Chemically-Informed Machine Learning for Predicting Reactivity Ratios in Radical Heteropolymerization
Understanding and predicting monomer reactivity ratios is crucial for controlling heteropolymer chain configurations and their resultant properties. Traditional experimental determination of these ratios is time-consuming and resource-intensive, while existing computational methods often struggle with accuracy or scalability. In this work, we present a novel hybrid approach that combines unsupervised learning with deep neural networks to predict reactivity ratios in radical copolymerization.
Our approach begins with comprehensive feature extraction from monomer structures. We identified eight key physicochemical properties that influence radical polymerization behavior: molecular weight, vinyl position (cyclic or linear), vinyl carbons charge, sp² hybridization, total polar surface area, molecular LogP, number of hydrogen donors, and stereochemistry. These features were selected through rigorous correlation analysis and chemical reasoning to ensure they captured distinct aspects of monomer reactivity while minimizing redundancy.

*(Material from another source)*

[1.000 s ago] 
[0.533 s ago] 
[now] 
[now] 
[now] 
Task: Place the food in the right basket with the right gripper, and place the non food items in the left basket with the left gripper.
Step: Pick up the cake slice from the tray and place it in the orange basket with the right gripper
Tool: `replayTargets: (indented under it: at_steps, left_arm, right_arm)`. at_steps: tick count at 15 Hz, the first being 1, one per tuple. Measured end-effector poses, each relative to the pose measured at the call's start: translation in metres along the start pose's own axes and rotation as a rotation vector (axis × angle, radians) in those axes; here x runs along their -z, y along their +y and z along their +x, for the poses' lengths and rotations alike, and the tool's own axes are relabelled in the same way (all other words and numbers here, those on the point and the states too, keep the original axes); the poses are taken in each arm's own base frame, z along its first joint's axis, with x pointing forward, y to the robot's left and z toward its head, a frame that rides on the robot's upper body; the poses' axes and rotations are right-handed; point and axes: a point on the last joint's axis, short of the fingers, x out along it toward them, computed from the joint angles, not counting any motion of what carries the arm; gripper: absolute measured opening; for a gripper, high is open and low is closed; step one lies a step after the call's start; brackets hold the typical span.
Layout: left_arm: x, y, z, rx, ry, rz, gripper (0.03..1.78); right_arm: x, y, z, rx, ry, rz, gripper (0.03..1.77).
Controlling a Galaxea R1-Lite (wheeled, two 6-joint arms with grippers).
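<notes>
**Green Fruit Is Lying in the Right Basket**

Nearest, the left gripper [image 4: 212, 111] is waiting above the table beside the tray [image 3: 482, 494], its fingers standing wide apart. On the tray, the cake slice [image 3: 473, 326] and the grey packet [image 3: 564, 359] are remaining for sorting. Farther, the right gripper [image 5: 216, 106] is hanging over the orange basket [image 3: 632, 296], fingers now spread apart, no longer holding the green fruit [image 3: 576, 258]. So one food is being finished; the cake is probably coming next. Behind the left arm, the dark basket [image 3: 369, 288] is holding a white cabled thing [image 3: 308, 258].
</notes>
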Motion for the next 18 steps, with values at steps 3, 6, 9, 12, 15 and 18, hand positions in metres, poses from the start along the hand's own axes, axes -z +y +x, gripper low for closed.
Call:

Statistical analysis of our dataset revealed significant differences in reactivity based on structural features. For instance, monomers with unringed vinyl groups showed substantially higher reactivity (mean = 1.35) compared to those with ringed vinyl groups (mean = 0.67). This observation aligns with mechanistic understanding, as vinyl groups embedded in ring structures face greater steric constraints and require higher energy for ring-breaking during propagation.
By applying spectral clustering to these molecular features, we identified three distinct monomer groups with characteristic reactivity patterns. Cluster 1 comprised monomers with intermediate characteristics and higher reactivity values. Cluster 2 included monomers characterized by vinyl groups within rings, high vinyl carbon charge, elevated total polar surface area, and fewer hydrogen donors. Cluster 3 was distinguished by monomers with high sp² hybridization counts, larger molecular weights, and increased lipophilicity.

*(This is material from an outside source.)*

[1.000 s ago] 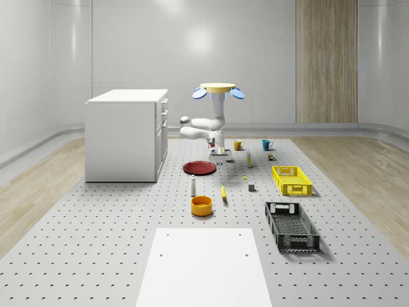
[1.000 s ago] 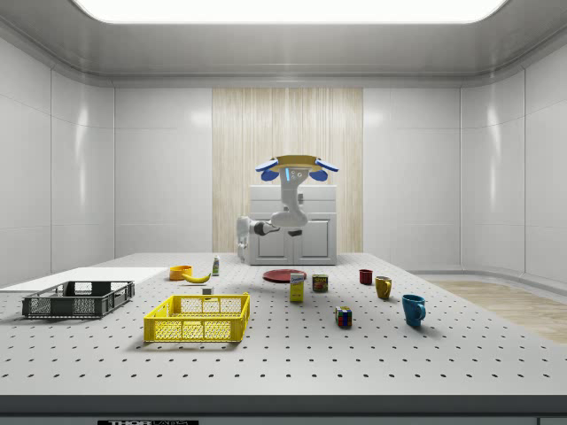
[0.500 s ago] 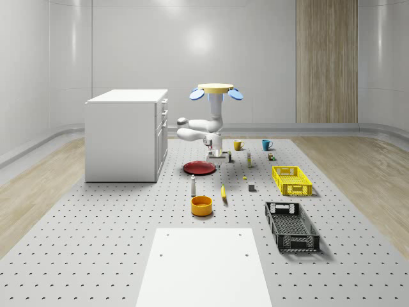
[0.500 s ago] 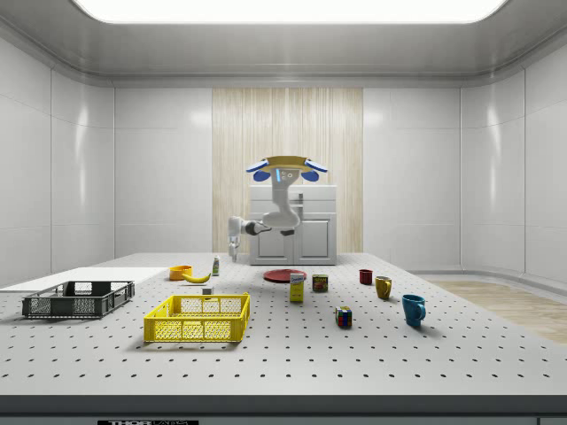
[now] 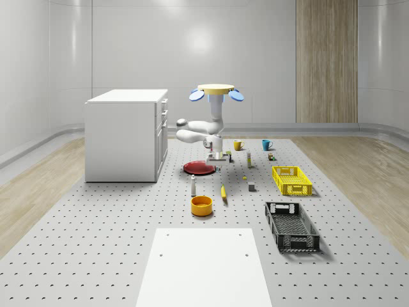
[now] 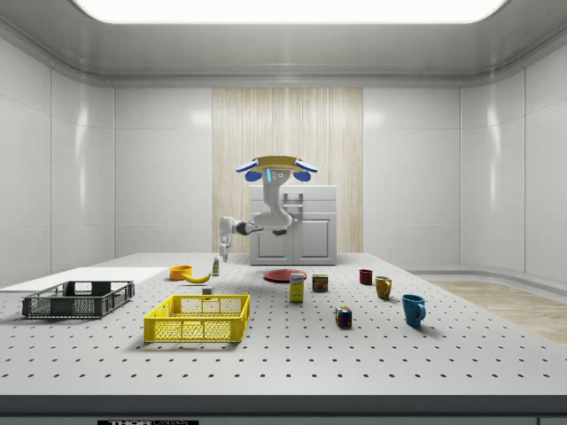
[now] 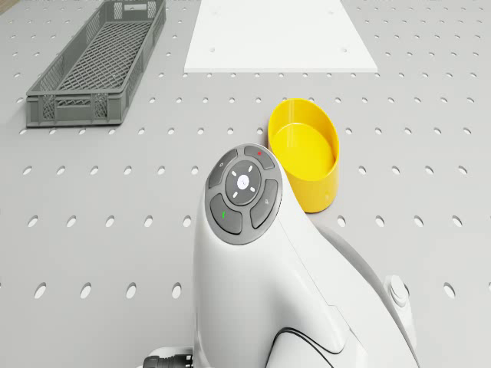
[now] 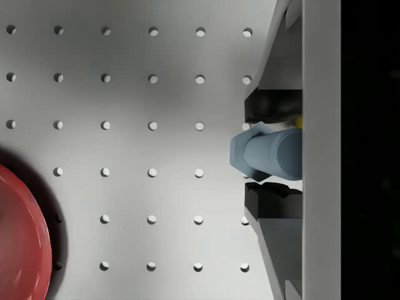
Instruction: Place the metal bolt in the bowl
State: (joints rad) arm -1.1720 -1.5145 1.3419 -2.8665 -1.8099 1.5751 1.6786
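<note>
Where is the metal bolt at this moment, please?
The metal bolt is clamped in the gripper, in the air beside the red plate, while the drone hovers above, short of the bowl.

Drone (image 5: pixel 215 91) hovers over the floor's (image 5: pixel 96 256) middle, just off the cabinet's (image 5: pixel 126 134) front corner, above the plate (image 5: pixel 199 167). Gripper (image 8: pixel 275 153) hangs near the plate's edge with the bolt (image 8: pixel 265 153) between its fingers (image 8: pixel 275 200). Bowl (image 5: pixel 201 205) sits nearer the camera than the plate, bottle (image 5: pixel 193 185) between them, banana (image 5: pixel 223 192) just beside the bowl toward the whole-scene view's right. Both crates (image 5: pixel 291 180) (image 5: pixel 291 226) lie along that right side. Board (image 5: pixel 204 265) lies at the floor's near edge.
</note>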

The clustering process involved comprehensive evaluation of five different algorithms (k-means, Spectral Clustering, Agglomerative Clustering, Gaussian Mixture Model, and BIRCH) across multiple evaluation metrics (silhouette score, Calinski-Harabasz index, and Davies-Bouldin index). Spectral clustering with three clusters emerged as the optimal choice, demonstrating consistently high silhouette scores (0.95-1.0) and uniform performance across all evaluation criteria.
Analysis of reactivity ratios within and between clusters revealed distinct patterns in monomer interactions. Monomers in Cluster 1, when interacting with themselves, demonstrated the highest average reactivity ratio (1.643) but also exhibited significant variability (variance = 10.618). This suggests a high tendency to create block-type copolymers. In contrast, Cluster 2 showed notably low reactivity (mean = 0.077) and minimal variance (0.008), indicating a strong preference for alternating sequences. Cluster 3 maintained moderate reactivity (mean = 0.983) conducive to random copolymerization.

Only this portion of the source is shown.